■ Work task ■
Only a number is wanted here: how many lines in the records below contain the string "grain".

■ Exercise materials ■
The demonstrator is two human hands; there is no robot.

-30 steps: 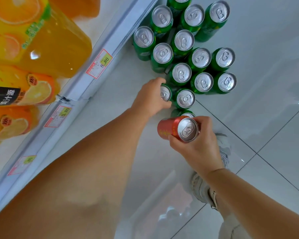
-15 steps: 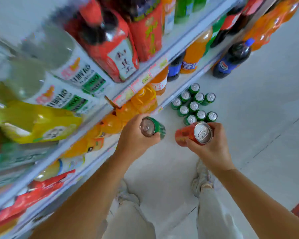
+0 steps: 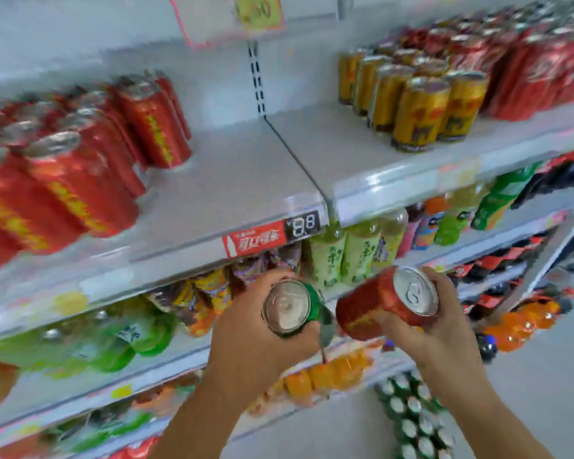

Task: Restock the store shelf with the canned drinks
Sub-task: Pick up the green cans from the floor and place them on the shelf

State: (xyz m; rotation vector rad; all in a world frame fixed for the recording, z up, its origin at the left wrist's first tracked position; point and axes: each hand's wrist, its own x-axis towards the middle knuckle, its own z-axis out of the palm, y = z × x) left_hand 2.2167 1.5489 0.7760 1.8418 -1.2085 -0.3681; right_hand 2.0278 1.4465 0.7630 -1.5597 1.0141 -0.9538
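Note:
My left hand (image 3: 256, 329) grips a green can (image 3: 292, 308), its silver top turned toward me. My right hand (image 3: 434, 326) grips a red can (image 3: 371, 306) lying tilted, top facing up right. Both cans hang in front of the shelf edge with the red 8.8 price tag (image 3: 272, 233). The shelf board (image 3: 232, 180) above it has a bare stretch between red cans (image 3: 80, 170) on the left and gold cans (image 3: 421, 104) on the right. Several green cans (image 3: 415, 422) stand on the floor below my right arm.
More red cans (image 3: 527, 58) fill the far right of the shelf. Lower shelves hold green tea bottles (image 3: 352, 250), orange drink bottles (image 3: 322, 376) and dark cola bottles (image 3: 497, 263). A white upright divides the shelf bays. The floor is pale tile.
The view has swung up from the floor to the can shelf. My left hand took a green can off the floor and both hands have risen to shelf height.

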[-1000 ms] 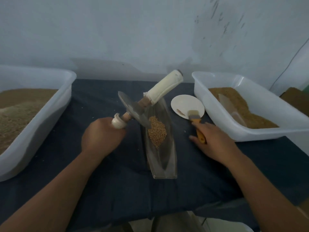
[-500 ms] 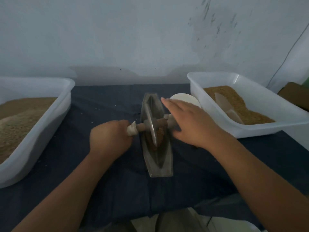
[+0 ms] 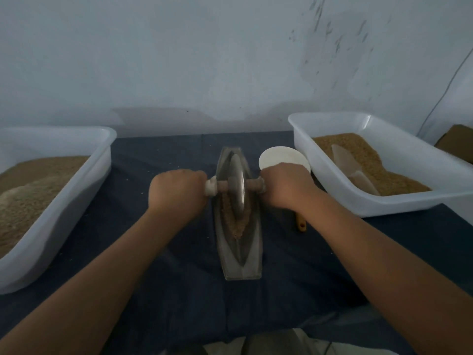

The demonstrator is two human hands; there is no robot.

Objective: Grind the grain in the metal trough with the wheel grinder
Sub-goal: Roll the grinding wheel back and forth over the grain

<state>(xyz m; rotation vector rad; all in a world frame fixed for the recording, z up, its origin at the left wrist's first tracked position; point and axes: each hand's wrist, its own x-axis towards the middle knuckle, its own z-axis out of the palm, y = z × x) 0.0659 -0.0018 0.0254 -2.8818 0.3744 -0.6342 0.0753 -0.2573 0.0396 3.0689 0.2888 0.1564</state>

■ Answer to this task ■
2